Pardon me if I'm not flattered. If anything, history shows that the Oppressed and the Oppressors, the civilized and the backwards, tend to switch places over time: the Fertile Crescent was one of the wonders of the world, until the Persians invaded, and then fell to Alexander's Greek armies, only to rise to prominence once again under Islam, and from thence, to the uneasy place they are now. In some ways this is true of this movie: Halle Berry is clearly of a much more advanced part of the world than Tom Hanks in the post-future segments. However, she still needs rescuing while she deals with mountains and cannibal rival tribes, and ultimately begs for him and his daughter to come with her because the Star People have lost their mojo or something, and need him to come and teach them how to live on a new planet. 

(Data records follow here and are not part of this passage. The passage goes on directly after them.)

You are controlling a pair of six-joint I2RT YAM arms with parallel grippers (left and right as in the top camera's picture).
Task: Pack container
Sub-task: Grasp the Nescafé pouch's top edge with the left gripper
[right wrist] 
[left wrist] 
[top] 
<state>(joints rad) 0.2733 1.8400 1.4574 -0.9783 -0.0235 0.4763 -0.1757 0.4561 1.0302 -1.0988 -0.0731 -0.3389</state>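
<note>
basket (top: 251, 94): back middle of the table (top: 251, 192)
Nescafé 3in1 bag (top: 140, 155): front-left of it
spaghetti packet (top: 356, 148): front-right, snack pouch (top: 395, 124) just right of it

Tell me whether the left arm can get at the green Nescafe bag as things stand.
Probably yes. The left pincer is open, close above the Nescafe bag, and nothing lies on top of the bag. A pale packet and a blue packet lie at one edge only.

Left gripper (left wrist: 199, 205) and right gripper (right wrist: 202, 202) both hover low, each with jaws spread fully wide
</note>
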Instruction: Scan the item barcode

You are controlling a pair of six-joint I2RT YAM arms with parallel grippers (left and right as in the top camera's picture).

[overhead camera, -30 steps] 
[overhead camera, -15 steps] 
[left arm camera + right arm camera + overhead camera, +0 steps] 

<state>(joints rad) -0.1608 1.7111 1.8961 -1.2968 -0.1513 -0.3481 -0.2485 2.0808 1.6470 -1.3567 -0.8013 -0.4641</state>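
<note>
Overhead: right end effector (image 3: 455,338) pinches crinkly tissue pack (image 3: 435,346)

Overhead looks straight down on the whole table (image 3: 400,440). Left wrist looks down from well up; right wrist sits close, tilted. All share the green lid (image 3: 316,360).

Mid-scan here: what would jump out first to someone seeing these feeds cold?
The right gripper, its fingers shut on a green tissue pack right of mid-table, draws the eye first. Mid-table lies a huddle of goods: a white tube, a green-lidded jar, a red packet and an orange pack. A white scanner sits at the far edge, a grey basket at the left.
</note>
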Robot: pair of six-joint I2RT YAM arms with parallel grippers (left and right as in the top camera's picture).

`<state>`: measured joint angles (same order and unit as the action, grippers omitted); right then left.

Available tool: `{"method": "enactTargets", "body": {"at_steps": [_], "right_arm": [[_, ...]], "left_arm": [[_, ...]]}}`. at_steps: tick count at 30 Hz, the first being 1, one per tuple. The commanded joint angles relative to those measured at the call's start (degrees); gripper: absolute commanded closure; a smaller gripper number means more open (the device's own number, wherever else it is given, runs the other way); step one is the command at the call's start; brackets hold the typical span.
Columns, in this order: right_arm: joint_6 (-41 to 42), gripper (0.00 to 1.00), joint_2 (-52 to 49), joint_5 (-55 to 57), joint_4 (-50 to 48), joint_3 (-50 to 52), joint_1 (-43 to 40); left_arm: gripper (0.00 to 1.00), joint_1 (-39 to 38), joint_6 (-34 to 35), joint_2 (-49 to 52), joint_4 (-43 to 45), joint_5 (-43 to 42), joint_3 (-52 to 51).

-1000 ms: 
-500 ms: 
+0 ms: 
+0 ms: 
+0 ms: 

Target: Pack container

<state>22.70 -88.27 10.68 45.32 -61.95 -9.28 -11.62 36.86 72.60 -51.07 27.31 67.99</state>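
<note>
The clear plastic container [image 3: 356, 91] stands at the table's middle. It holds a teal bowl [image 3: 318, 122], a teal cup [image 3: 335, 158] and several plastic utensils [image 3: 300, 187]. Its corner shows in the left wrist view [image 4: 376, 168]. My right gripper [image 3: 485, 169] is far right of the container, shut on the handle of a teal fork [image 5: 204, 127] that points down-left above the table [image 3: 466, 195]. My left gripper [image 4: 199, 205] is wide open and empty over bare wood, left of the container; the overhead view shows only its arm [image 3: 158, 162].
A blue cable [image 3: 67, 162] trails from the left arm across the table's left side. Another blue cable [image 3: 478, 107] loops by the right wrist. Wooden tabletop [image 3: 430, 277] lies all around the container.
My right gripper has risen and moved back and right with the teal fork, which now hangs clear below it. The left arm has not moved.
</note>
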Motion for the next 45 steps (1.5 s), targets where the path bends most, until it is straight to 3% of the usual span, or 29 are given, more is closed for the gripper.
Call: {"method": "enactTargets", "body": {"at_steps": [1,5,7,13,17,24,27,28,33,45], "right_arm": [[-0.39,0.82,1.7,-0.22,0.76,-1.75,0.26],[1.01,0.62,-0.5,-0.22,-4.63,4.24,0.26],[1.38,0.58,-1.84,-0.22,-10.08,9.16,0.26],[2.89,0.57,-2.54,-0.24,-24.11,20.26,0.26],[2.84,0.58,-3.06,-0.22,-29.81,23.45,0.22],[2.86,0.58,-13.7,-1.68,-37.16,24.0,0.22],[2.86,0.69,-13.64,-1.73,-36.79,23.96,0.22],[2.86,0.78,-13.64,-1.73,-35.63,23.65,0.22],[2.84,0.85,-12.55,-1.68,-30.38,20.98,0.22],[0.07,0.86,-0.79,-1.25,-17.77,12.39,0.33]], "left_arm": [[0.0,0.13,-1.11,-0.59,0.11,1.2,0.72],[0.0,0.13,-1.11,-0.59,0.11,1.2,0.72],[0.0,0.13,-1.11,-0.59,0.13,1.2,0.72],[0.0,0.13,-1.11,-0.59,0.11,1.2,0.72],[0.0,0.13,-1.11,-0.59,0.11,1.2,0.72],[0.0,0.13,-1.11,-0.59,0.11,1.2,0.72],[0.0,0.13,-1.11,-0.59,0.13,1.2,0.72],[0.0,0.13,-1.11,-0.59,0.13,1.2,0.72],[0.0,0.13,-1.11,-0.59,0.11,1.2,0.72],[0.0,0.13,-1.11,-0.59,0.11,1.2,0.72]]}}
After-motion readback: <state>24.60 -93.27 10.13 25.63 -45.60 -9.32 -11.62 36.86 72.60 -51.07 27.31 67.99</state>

Then there's the supposedly mind-bending fact that every actor plays several parts, to at least nod to the structure of the book, with men playing women, young people playing old people (and somewhat vice versa), and everyone pitching in as a Korean. To which I say I liked it better in "Angels in America", where I really could believe Emma Thompson could play an Italian-American nurse from Noo Yawk, Merryl Streep as a rabbi, and everyone pitched in as an angel. We may have gone past the era of blackface in American entertainment, but somehow Asians are still fair game, and having everyone wearing rubber masks just doesn't cut it. On the other hand, we have Doona Bae, the sole actual Asian, playing a middle-aged Latina woman, and doing so with panache (though trying to cast her as a Sweet-Young-Thing in '49er San Francisco just doesn't cut it either.)

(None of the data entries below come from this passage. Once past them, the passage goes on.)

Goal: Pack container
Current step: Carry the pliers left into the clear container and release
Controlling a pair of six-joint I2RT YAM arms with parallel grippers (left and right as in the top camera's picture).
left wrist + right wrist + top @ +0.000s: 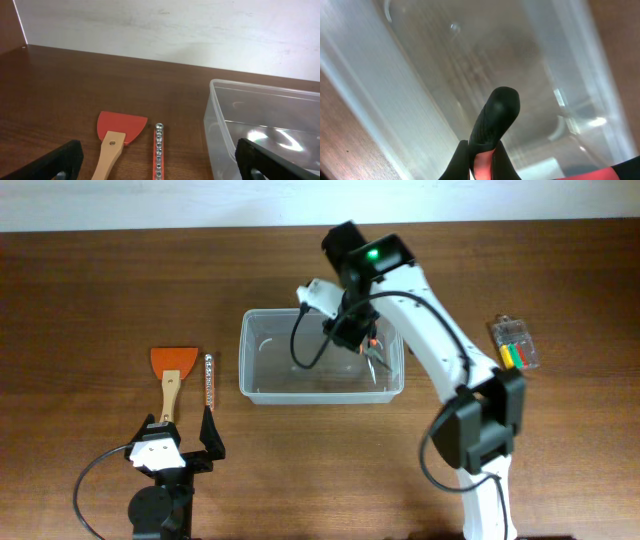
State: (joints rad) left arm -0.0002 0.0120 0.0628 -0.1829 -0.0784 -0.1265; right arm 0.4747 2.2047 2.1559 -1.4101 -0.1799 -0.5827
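Near the top centre of the overhead frame, the right gripper (352,330) is clamped on a black-gripped tool (497,112) with red on its handle, which hangs inside the clear container (320,396) toward its right end. The left gripper (185,446) sits at the lower left with its fingers spread and nothing between them. Just above it an orange scraper (172,372) and a narrow bit strip (209,380) lie side by side left of the container, while a small clear case (515,346) lies at the far right of the table (90,300).
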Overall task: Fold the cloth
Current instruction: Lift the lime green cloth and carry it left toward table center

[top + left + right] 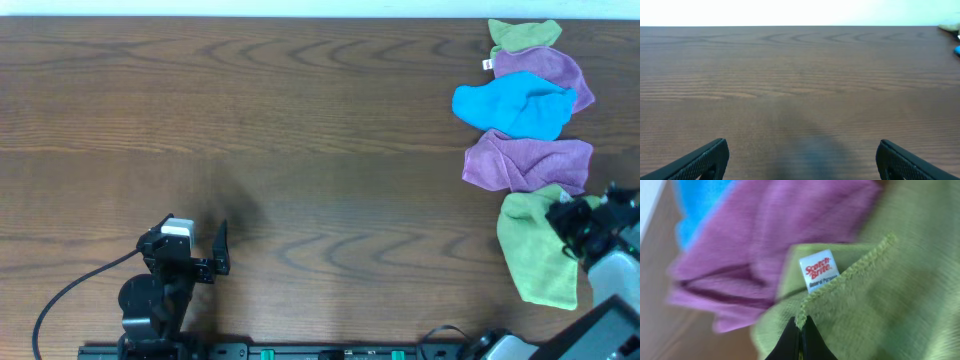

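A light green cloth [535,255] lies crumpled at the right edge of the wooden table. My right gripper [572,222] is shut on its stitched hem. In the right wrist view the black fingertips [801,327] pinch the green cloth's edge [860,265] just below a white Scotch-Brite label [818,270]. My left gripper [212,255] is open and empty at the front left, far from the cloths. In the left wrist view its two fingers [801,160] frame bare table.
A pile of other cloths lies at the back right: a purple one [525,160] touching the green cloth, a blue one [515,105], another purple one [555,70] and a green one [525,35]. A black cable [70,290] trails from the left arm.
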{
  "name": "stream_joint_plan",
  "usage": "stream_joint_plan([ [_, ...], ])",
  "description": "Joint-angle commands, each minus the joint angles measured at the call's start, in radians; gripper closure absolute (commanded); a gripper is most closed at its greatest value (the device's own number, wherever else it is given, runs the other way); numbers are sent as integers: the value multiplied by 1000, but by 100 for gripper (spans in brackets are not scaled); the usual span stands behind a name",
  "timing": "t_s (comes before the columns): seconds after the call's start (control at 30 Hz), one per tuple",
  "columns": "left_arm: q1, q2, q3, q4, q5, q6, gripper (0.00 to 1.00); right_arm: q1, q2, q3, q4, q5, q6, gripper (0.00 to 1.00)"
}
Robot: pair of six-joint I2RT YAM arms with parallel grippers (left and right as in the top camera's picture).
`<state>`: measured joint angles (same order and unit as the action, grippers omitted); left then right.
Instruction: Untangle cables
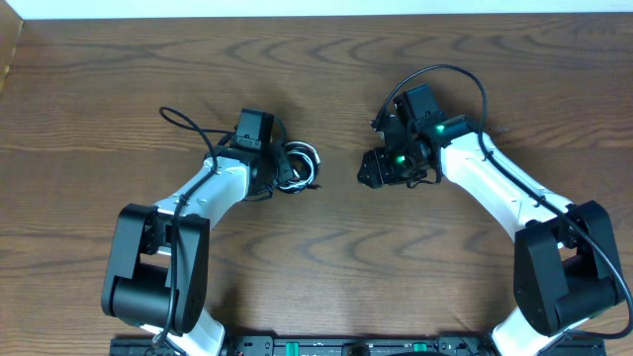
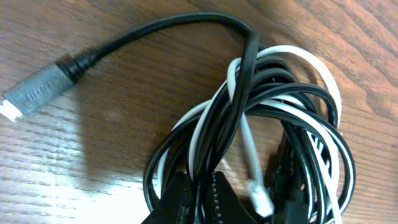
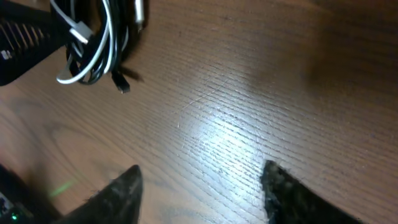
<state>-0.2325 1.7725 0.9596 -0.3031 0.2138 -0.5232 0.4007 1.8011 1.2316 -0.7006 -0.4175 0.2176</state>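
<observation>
The left gripper (image 2: 244,200) is clamping onto the cables (image 2: 261,124). Its fingers (image 2: 180,205) are pressing in at the near side of the bundle, nearly closed, with black strands running over and between them. A small white plug (image 2: 258,198) is lying right between the two fingers. The rest of the coil is spreading out just ahead of the fingertips.

The right gripper (image 3: 202,193) is holding its fingers (image 3: 124,193) spread apart and gripping nothing. Only bare wood is showing between them. The bundle is lying well ahead of them, off toward the left of that wrist view.

The black cord (image 2: 168,28) and the white cord (image 2: 323,68) are looping through each other in several tight turns. One black end is trailing away from the fingers and out of the coil, ending in a gray plug (image 2: 40,90) flat on the wood.

The table (image 1: 316,59) is showing open wood ahead of the left fingertips. It is also showing in the gap separating the two grippers. The table's far edge is lying well beyond both grippers.
</observation>
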Motion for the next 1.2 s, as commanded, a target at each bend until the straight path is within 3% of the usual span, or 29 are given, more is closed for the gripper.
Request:
stream_joint_plan([
  [0.0,1,-39,-10,-9,99,6,92,7,-16,11,10,-1,-13,52],
  [0.17,2,-204,0,-9,244,72,93,7,-42,13,69,-85,-42,55],
  [0.47,2,-464,0,-36,419,108,92,7,-260,25,114,-144,-54,43],
  [0.8,2,-485,0,11,660,98,92,7,-330,24,80,-153,22,40],
  [1.0,2,-485,0,132,790,1,93,7,-287,24,47,-150,63,42],
  [1.17,1,-485,0,172,799,-70,92,11,-275,24,61,-124,105,43],
])
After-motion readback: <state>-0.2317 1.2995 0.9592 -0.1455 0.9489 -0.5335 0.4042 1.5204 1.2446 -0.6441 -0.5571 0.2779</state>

This film was supposed to have cost $100 M to make, and it shows. The Neo Seoul parts are take-your-breath-away gorgeous, for about five minutes, and the Merchant Ivory-like story with the composer made me want to run in and snatch their lifestyle. The Seventies police/journalist procedural looks just right, all earth tones and car chases (like Bullitt). But most of the film, especially after the first hour and a half, is just pointless: having scrapped the simple Matrioshka doll plot structure in favor of elaborate flash-forwards, flash-backs, and flash-arounds, sympathy for the characters erodes to the point where you wish the stupid replicant chick would quit yammering Solzhenitsyn, and die already. In a fire. Screaming. In agony. Begging her captors to spare her.

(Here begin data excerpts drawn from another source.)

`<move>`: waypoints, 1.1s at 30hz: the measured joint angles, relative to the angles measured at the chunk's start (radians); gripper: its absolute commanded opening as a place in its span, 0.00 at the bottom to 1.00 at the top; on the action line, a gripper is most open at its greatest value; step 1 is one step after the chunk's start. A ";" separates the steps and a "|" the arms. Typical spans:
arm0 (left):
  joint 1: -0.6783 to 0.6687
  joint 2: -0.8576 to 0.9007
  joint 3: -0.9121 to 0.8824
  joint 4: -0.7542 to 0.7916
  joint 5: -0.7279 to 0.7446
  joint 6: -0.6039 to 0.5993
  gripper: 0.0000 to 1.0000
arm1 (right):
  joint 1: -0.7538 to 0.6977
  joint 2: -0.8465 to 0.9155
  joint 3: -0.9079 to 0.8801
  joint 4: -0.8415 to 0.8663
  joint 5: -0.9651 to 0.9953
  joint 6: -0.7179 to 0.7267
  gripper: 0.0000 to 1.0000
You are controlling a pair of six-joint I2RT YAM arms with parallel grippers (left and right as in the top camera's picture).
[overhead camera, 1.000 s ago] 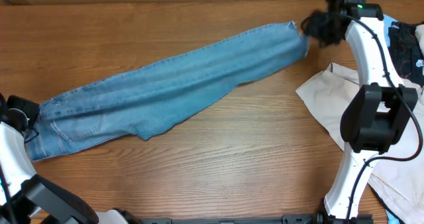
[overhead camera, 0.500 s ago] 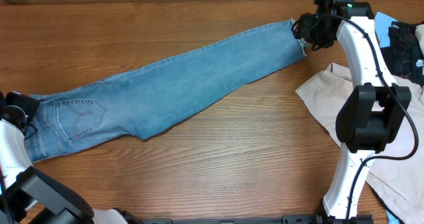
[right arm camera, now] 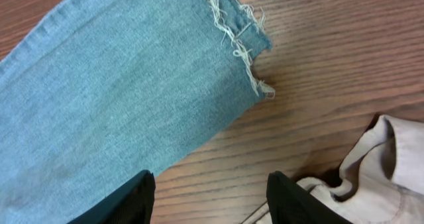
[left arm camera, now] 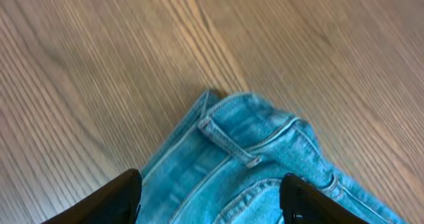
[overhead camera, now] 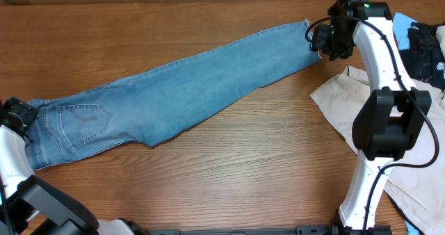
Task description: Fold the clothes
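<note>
Left gripper (left arm camera: 212, 196), jaws newly apart, over jeans (overhead camera: 174, 92)

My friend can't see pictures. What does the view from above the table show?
A pair of light-blue jeans lies flat, stretched slantwise across a wooden table, waistband at lower left, frayed hem at upper right. The left arm is by the waistband and the right arm by the hem. A beige cloth lies at the right.
</note>
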 measured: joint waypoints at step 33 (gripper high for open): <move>0.000 0.164 0.000 0.171 0.286 0.329 0.61 | 0.000 0.000 0.000 -0.051 0.000 0.000 0.58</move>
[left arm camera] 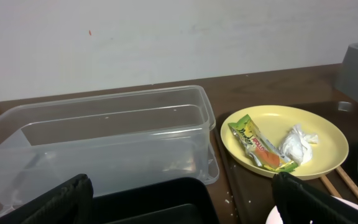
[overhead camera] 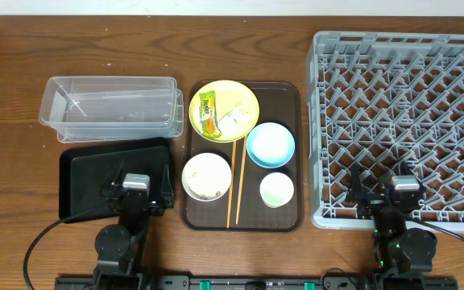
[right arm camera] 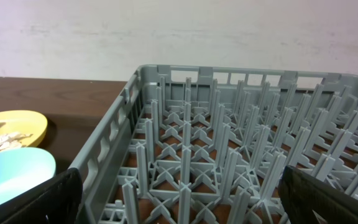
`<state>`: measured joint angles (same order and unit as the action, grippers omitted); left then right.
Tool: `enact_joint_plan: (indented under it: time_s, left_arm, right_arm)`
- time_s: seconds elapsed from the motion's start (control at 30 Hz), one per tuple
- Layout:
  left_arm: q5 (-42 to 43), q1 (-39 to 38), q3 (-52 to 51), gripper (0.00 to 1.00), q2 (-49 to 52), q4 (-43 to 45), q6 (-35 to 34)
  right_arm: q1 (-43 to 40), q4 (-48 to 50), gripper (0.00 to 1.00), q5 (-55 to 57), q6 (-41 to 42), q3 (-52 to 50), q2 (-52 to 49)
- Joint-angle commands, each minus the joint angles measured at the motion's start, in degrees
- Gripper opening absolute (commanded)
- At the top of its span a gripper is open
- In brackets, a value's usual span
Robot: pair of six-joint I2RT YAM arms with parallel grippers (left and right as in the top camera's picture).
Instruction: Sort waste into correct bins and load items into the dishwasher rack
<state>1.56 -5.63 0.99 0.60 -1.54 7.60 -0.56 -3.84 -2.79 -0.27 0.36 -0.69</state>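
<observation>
Wooden bench (overhead camera: 6, 80) from above; sorting has not begun. Serving tray (overhead camera: 293, 121) holds yellow plate (overhead camera: 244, 98) (wrapper (overhead camera: 208, 113), paper (overhead camera: 234, 118) on it), light-blue bowl (overhead camera: 270, 144), white bowl (overhead camera: 206, 176), cup (overhead camera: 276, 189) and chopsticks (overhead camera: 234, 189). Left of it, clear tub (overhead camera: 111, 109) and black tray (overhead camera: 87, 173) lie empty; right, rack (overhead camera: 401, 113) empty. Left tool (overhead camera: 138, 192) and right tool (overhead camera: 393, 195) gape open, holding nothing.

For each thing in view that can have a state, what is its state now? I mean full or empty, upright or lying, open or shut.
clear tub: upright, empty.
black tray: nothing visible in it.
dishwasher rack: empty.
yellow plate: holds wrapper and crumpled paper.
light-blue bowl: upright, empty.
white bowl: upright, food scraps inside.
cup: upright, looks empty.
chopsticks: lying flat on brown tray.
left tool: open.
right tool: open.
</observation>
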Motion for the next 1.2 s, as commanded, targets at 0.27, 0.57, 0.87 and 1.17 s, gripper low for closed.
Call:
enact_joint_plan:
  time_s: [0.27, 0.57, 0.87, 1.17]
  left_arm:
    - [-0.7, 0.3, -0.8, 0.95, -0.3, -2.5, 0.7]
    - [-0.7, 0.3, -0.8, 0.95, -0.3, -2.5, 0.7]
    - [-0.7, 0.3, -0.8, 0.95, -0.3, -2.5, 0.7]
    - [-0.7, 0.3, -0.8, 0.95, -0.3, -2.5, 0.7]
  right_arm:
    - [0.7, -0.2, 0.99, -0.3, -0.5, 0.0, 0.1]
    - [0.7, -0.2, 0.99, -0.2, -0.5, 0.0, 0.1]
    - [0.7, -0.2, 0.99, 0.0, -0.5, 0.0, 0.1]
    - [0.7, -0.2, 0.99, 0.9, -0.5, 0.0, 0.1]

What is being underlined here is the problematic relationship between big-budget and high-concept films: given the nature of the film industry, it's natural that studios will want to get their money back on a film that could have funded ten less ambitious movies.  But in order to do that, they have to put backsides into seats, and the way to do that is to dumb down the content, throw in car chases, shootouts, and kung fu, include shoutouts to random target audiences like "recovering people" and "born-again Christians" (remember "Wilson" in "Castaway"?) or bend plots to skew towards the lucrative young male demographic (the whole book "Forrest Gump" is based on the notion that he finally turns her down, not that he gets her, only to see her so conveniently die, thus heading off any question of how they're actually going to live together). Or, to pick a non-Tom Hanks film, how the original story of "Total Recall" would have worked better with Rick Moranis (yup!) than with Schwartzenegger: it's supposed to spotlight an unlikely  hero, not someone with ACTION HERO written on his forehead. We can have our eye candy, they seem to be saying, huge budgets, exotic locales, and special effects galore, or we can have actual stories and characters. But at what cost?